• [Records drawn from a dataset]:
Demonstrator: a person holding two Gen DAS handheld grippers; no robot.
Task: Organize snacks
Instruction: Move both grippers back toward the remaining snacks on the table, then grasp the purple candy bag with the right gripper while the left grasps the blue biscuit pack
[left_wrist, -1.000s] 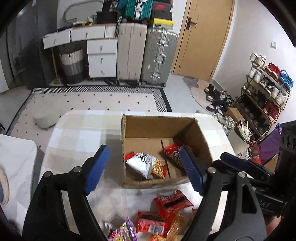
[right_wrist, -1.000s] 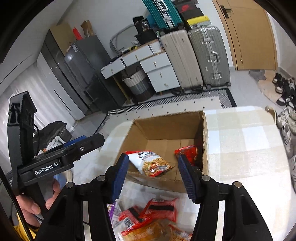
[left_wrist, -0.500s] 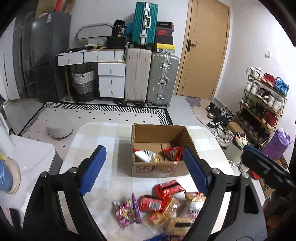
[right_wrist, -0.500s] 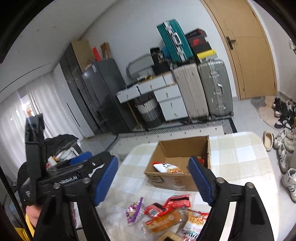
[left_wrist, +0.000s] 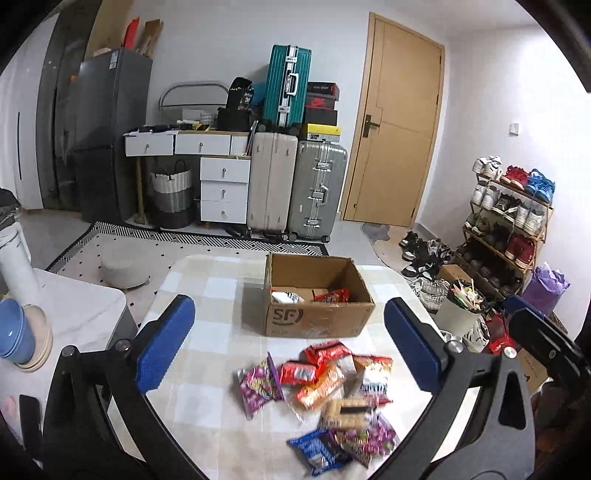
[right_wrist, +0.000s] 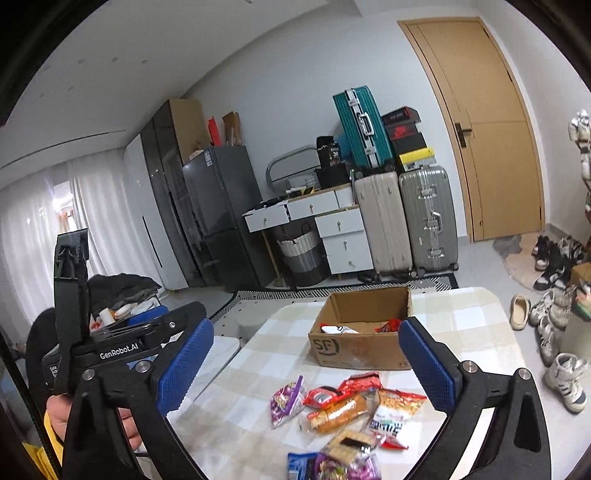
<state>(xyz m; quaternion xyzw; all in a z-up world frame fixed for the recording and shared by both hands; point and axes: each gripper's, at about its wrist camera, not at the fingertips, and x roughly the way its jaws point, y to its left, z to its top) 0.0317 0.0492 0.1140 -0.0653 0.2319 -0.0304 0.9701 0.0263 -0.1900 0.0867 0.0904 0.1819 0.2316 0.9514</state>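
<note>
An open cardboard box stands on the checked table, with a white packet and a red packet inside. A loose pile of snack packets lies on the table in front of it. My left gripper hangs above and behind the pile. Its jaws are opening wide, with nothing between them. My right gripper is held back the same way, its jaws opening and empty. Neither gripper touches a packet.
A white side table with blue cups stands left of the table. To the right are a white bin, shoes on the floor and a shoe rack. Suitcases and drawers line the far wall. A hand holds the left gripper.
Both grippers have drawn back and up from over the box, and their jaws have spread wider. The box now looks smaller and the whole snack pile has come into view.
</note>
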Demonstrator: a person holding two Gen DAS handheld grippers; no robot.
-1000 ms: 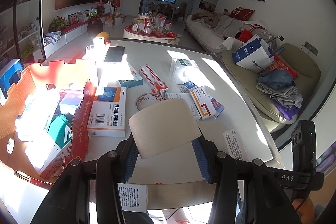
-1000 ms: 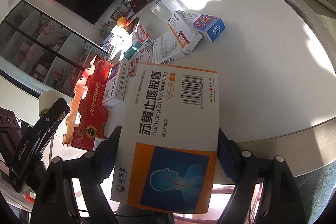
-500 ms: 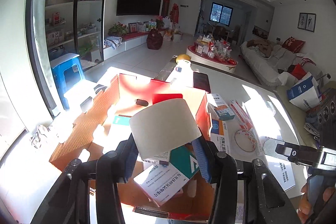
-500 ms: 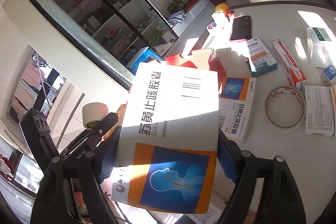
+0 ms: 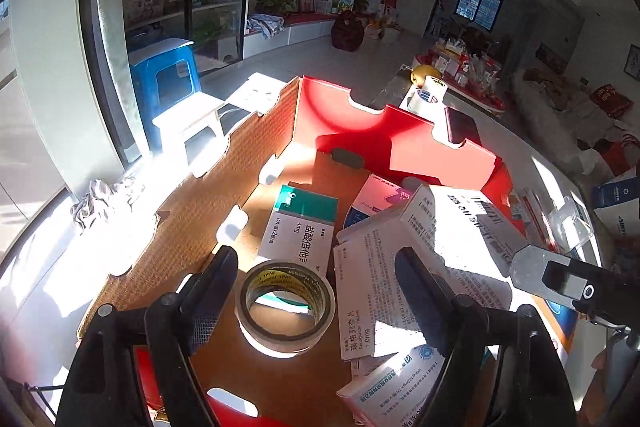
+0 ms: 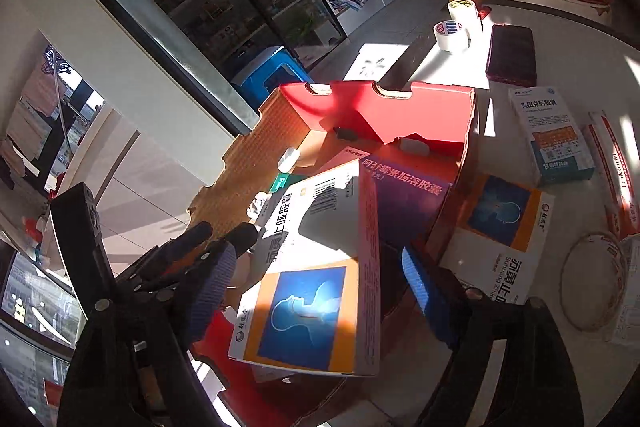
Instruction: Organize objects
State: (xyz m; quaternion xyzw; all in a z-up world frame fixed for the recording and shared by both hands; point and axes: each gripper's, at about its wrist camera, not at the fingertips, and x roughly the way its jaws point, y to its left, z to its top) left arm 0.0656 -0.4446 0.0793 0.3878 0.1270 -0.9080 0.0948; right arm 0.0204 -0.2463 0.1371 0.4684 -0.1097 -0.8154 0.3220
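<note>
A red cardboard box lies open with several medicine boxes inside, also seen in the right wrist view. My left gripper is open above it; a roll of tape lies loose in the box between its fingers. My right gripper is open too; the orange and blue medicine box sits tilted between its fingers, free of both pads, resting on the boxes below. That box shows in the left wrist view.
On the white table right of the box lie another orange and blue medicine box, a blue-white box, a phone, tape rolls and a thin tape ring. A blue stool stands on the floor.
Both grippers have opened over the red box. The tape roll has left my left gripper and lies in the box. The medicine box has left my right gripper's grip.
</note>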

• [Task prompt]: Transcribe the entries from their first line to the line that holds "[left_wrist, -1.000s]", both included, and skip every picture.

• [Solution to this problem]:
Demonstrator: a person holding two Gen DAS handheld grippers; no robot.
Task: Organize snacks
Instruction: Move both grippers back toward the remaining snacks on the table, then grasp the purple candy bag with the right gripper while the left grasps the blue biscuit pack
[left_wrist, -1.000s] 

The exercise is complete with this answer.